ABSTRACT: Mechanical overload in the heart induces pathological remodeling that typcially leads to heart failure. We sought to build an in vitro model of heart failure by applying cyclic stretch to engineered isotropic (iso) and anisotropic (aniso) NRVM tissues. We used micoarrays to determine the effects of longitudinal and transvserse cyclic stretch on gene expression in engineered NRVM cardiac tissues.
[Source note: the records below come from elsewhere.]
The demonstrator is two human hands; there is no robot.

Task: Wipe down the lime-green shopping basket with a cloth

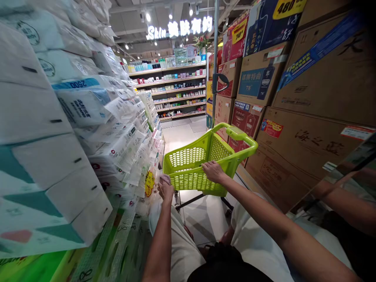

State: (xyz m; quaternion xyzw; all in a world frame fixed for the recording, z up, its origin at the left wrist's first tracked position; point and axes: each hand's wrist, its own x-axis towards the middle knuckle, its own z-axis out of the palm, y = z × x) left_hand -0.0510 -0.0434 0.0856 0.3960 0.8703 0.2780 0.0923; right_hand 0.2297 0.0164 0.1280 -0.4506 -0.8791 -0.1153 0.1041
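Observation:
A lime-green shopping cart with a perforated plastic basket stands sideways in front of me, its handle to the right. My right hand is closed over the near rim of the basket. At the basket's left end, my left hand is closed round a pale pinkish crumpled cloth, close to the cart's corner. Its fingertips are partly hidden. No goods show in the visible part of the basket.
Stacked tissue packs rise close on my left, with a yellow price tag. Cardboard cartons line the right behind a metal pole. Tiled floor leads to shelves of small boxes.

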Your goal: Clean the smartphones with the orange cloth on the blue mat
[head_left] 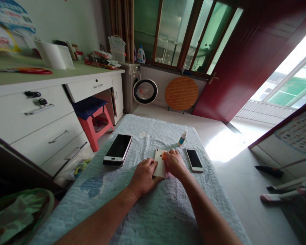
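A white phone (159,159) lies face down on the quilted table cover (153,204). My left hand (143,177) rests on its near left edge, fingers curled against it, holding it still. My right hand (175,164) presses a small orange cloth (164,156) onto the phone's back with closed fingers. A larger phone (118,149) with a dark screen lies to the left. A smaller white phone (194,159) lies screen up to the right. A small bottle (183,137) with a blue label stands just beyond my right hand.
A white desk with drawers (48,112) runs along the left, a red stool (95,122) tucked under it. A washing machine (140,90) and a round wooden board (181,93) stand at the far wall. A green bag (17,214) sits at lower left. Brooms (283,170) lie on the floor at right.
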A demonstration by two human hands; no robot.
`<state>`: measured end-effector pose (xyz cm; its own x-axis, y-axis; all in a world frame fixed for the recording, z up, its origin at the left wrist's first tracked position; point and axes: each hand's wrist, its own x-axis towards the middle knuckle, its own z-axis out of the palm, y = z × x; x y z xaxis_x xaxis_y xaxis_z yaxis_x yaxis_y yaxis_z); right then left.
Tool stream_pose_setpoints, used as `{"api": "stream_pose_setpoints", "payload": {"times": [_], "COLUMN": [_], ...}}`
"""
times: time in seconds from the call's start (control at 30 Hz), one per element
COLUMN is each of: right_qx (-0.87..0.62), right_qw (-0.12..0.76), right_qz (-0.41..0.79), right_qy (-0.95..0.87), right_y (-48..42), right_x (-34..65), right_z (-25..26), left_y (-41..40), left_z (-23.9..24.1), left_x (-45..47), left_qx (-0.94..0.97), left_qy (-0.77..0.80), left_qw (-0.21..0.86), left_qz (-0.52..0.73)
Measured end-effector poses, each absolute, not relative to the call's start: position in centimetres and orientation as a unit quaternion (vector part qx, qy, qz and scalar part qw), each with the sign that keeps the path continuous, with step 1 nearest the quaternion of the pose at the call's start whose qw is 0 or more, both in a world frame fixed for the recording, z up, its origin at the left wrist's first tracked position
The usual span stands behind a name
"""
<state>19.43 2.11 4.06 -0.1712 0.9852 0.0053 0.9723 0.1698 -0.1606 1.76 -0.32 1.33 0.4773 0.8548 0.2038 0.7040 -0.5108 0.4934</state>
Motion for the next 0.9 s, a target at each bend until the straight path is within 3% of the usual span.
{"api": "stream_pose_setpoints", "payload": {"times": [0.9], "right_qx": [-0.522], "right_qw": [0.102], "right_qz": [0.188], "right_qy": [-0.826], "right_y": [-2.7], "right_x": [18.9], "right_z": [4.3], "left_y": [0.0], "left_z": [1.3], "left_x": [1.4], "left_qx": [0.845], "left_qy": [0.450], "left_qw": [0.195], "left_qz": [0.214]}}
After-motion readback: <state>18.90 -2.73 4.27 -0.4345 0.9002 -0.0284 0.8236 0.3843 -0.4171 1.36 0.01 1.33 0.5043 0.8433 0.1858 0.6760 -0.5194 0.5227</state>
We found that cyclic stretch induced up-regulation of several known indicators of heart faliure, independent of the direction of stretch. NRVMs were seeded on silicone membranes coated with isotropic (iso) fibronectin (FN) or micropatterned with FN (aniso), cultured statically for 1h (t=0h), and stretched for increasing amount of time (t=6h, 24h, 96h) before RNA extraction and hybridization on Affymetrix microarrays. For aniso tissues, stretch was applied in either the longitudinal (long) or transverse (trans) direction. RNA was collected over six primary NRVM harvests and thus RNA was also extracted and analyzed from samples seeded for 1h (at t=0h) on iso FN to be used to normalize across cell harvests.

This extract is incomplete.